Velocity Weapon by Megan E O'Keefe
|Velocity Weapon by Megan E O'Keefe|
|Category: Science Fiction|
|Reviewer: Alex Mitchell|
|Summary: Megan E. O'Keefe's debut novel combines space opera, political thrills, rogue AI and criminal dealings with well-realised world and a plot packed with twists and turns that will have you wanting more with every page. A must-read for fans of James S. A. Corey and Alastair Reynolds.|
|Buy? Yes||Borrow? Maybe|
|Pages: 544||Date: June 2019|
|External links: Author's website|
After her gunship is destroyed in a battle, Sanda Greeve expects to wake up in a friendly medical ward, fully healed and ready to get back into the fight. However, instead she wakes up a quarter of a millenia later, missing a leg, aboard an enemy starship called The Light of Berossus (or "Bero", as the starship's rather grumpy AI prefers to call himself). Bero tells Sanda that the war is long over, and that the entire population of the system is dead. The only option, it seems, is to travel to the nearest star system. But, as the starship makes preparations for its decades-long voyage across the stars, it becomes clear to Sanda that something else is going on...
I'm quite impressed with the effort that O'Keefe has put into this book, being over 500 pages long, and this being her debut at that. It reminds me a lot of Leviathan Wakes the first book of the Expanse series by James S. A. Corey, in terms of length and content. The author has left several plot threads hanging, presumably to be picked up by later books in the series.
One of the books main strengths is its characterisation – the writing style varies between each viewpoint character, so it gives a good idea of character just from reading. The first plot thread is told from the point of view of Sanda Greeve, a wise-cracking gunnery sergeant in the navy of Ada Prime, who is having to come to terms with the loss of her home, family and leg. Her two companions are Bero, the grumpy and caustic – but at the same time quite child-like – AI in control of the starship The Light of Berossus, and Tomas Cepko, an enemy comms expert and fellow survivor who seems to know more than he's letting on. The snarky banter between the three of them provides the majority of the book's more light-hearted and humorous moments. The plot also follows Sanda's younger brother Biran, a 'keeper' on Ada Prime, as he navigates his way through the schemes and plots of Ada prime's political sphere in a desperate attempt to find his sister. A third plot thread follows Jules Valentine, a hardened criminal from the neighbouring star system of Atrux, who ends up on the run from mysterious and powerful forces after stumbling on a secret laboratory during a botched robbery. Her plot is only tangentially connected to the main two and admittedly could be removed without interfering too much with the main plots.
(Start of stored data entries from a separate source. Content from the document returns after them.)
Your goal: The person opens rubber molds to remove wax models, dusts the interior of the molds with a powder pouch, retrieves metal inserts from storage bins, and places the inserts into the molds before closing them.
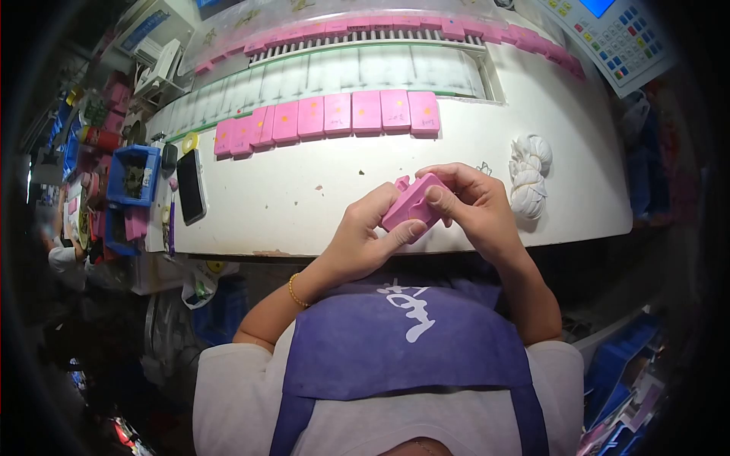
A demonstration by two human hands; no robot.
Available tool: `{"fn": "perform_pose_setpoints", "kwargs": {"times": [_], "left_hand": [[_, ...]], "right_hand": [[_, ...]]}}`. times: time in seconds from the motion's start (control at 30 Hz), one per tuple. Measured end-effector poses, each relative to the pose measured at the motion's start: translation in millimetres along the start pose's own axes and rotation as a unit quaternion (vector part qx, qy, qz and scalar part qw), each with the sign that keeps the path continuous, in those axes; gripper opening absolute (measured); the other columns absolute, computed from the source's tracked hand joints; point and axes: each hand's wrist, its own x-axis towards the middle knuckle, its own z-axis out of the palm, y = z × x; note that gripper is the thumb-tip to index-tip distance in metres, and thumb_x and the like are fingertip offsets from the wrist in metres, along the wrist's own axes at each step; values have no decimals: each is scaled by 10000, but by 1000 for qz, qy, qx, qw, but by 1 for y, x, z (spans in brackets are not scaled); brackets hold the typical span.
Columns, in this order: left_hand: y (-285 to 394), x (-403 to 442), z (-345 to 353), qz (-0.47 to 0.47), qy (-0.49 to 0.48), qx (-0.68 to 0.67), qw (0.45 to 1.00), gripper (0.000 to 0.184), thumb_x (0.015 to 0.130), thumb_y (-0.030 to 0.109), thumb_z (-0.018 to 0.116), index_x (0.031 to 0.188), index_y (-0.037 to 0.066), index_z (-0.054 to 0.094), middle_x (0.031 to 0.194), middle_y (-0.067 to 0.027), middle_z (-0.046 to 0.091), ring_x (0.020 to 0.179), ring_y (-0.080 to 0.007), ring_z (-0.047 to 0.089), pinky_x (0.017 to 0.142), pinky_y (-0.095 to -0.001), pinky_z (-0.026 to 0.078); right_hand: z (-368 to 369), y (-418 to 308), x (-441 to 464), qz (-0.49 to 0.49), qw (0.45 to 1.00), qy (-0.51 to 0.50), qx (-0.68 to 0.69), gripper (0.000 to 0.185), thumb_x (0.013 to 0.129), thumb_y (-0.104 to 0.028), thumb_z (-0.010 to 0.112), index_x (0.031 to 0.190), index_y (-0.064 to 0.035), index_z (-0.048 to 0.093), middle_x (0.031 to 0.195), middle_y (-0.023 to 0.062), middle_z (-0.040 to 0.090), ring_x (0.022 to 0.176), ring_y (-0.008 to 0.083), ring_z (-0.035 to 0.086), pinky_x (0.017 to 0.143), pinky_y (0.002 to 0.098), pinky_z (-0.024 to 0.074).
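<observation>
Both of my hands hold one pink block above the front part of the white table. My left hand [372, 232] grips the lower left side of the pink block [413, 204], its thumb along the near edge. On the right side, my right hand [473, 201] has its thumb on the block's face and its fingers at the upper edge. The block is tilted and has an uneven, shaped surface. Beyond my hands stands a row of pink blocks [338, 114], several with small yellow marks and writing.
A white cloth bundle [530, 176] lies to the right. At the left are a phone [192, 187], a yellow tape roll [190, 142] and a blue bin [133, 176]. A keypad machine [620, 42] stands at the upper right. A co-worker's sleeve [65, 262] shows far left.
</observation>
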Motion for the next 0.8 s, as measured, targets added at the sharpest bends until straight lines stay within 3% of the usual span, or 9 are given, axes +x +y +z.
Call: {"fn": "perform_pose_setpoints", "kwargs": {"times": [0.17,0.37,0.47,0.67,0.8], "left_hand": [[1,-3,9,-45,45,-99,993,287,1010,273,582,1035,-12,605,873,-41,582,785,-92,558,694,-250,460],[-5,-4,11,-30,61,-87,994,361,1048,352,488,1029,1,570,870,-36,548,750,-86,532,686,-243,450],[-4,-4,11,-4,42,-53,998,350,1053,337,469,1031,0,562,893,-69,545,780,-131,547,719,-282,456],[-3,0,9,102,49,126,986,265,993,258,572,1007,-4,543,899,-158,535,828,-311,531,762,-390,446],[0,2,5,116,43,207,971,267,961,247,617,991,-7,539,902,-162,533,826,-330,519,747,-399,440]], "right_hand": [[5,-1,1,-18,1000,15,21,365,950,-141,665,1261,33,593,1023,70,683,895,105,632,788,248,516],[7,1,-4,1,998,-8,67,425,944,-143,670,1313,26,545,1014,59,658,852,81,591,748,240,500],[9,5,-5,7,997,6,78,402,940,-139,671,1293,18,557,1021,55,647,841,72,576,732,235,489],[17,6,-6,-35,998,49,21,331,946,-123,651,1231,27,574,982,56,652,841,77,584,736,234,484],[14,-2,-4,-53,996,33,-59,308,949,-129,649,1199,40,588,993,59,662,890,89,602,775,243,493]]}}
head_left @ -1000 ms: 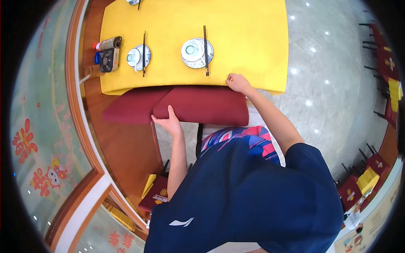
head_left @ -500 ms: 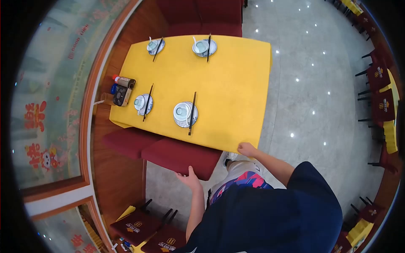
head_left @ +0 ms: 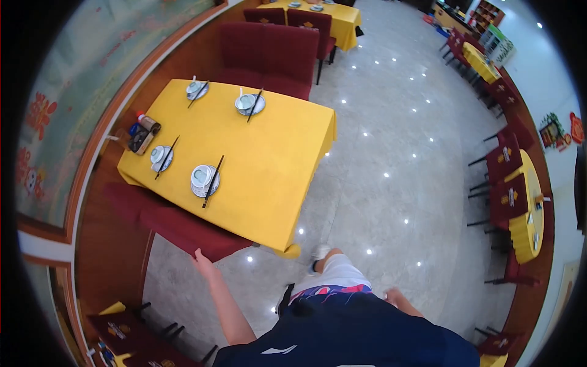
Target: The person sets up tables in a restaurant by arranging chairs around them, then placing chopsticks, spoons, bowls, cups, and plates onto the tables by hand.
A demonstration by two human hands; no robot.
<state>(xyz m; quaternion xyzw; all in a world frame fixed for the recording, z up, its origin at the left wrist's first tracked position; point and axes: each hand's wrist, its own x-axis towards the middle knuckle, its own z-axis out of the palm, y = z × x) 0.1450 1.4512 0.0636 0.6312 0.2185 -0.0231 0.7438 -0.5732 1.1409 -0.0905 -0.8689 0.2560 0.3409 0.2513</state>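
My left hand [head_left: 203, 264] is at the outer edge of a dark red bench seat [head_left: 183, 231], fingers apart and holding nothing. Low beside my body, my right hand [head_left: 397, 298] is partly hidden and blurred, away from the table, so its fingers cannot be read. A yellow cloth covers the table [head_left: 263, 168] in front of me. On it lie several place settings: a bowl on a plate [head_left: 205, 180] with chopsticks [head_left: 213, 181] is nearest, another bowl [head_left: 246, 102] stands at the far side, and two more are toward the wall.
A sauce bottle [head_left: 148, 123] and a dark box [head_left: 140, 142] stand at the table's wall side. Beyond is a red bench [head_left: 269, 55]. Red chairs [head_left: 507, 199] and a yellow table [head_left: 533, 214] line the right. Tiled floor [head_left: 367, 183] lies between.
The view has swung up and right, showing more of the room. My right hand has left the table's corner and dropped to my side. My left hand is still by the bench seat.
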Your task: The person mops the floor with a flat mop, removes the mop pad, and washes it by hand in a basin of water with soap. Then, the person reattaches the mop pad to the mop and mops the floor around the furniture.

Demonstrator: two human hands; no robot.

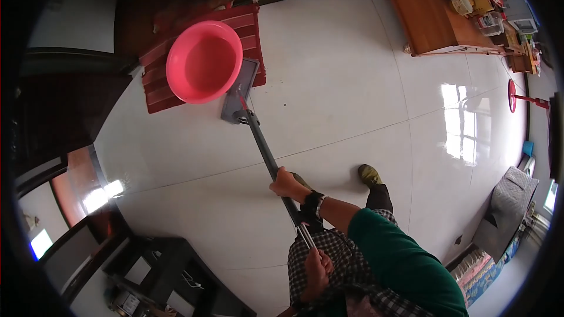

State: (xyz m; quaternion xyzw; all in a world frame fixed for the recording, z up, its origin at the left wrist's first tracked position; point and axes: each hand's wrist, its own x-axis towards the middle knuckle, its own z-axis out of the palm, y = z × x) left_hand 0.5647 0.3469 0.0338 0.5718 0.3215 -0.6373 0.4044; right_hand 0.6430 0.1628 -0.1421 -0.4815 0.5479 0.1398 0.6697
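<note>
A flat mop's grey handle (pixel 262 147) runs diagonally from my body to its grey flat head (pixel 231 107) on the floor. My right hand (pixel 288 185), below a dark wristband, wraps round the handle about midway. Closer to my body, my left hand (pixel 316 265) is closed round the handle's thin metal upper end. A pink basin (pixel 202 63) sits beyond the mop head and hides part of it. Under the basin lies a red striped mat (pixel 163 95); the mop head overlaps its near corner.
White tiles (pixel 335 82) cover the floor, with my shoe (pixel 369 174) on them. A wooden cabinet (pixel 426 14) bearing assorted items stands far right. Dark furniture (pixel 176 264) is at lower left. A red round-based object (pixel 513 95) and a grey-covered piece (pixel 505 211) line the right side.
</note>
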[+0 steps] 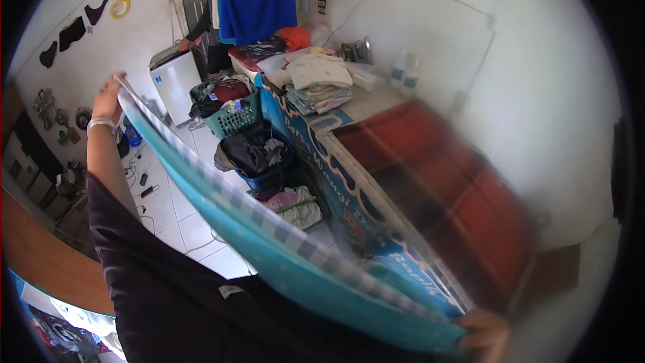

The world in the book is very well-built. The majority of the action takes place in a single star system, The two main powers in the system are Icarion, a colony three-million strong based on an Earth-like planet, and Ada Prime, a small civilisation based on a Pluto-like dwarf planet around which the system's Casimir gate orbits. The Casimir gates, wormholes in all but name, have enabled humanity to travel between the stars relatively instantaneously. They do have a rather interesting, in that too much stellar flux can prevent a gate from forming, and so they have to be built out at the very edges of the solar system. It's an interesting little detail that adds to the realism of the setting. AI is fairly common in the setting, with every house seeming to have one, although they aren't anywhere near Bero's level of sophistication (something which angers him greatly). All of this is woven seamlessly into the plot and serves well to make the setting feel more alive.
In conclusion, this is a well-written tale of space adventure, underhanded political dealings and AI rights all wrapped up in a fast-paced plot and a well-thought-out world. A must-read for fans of James S. A. Corey and Alastair Reynolds.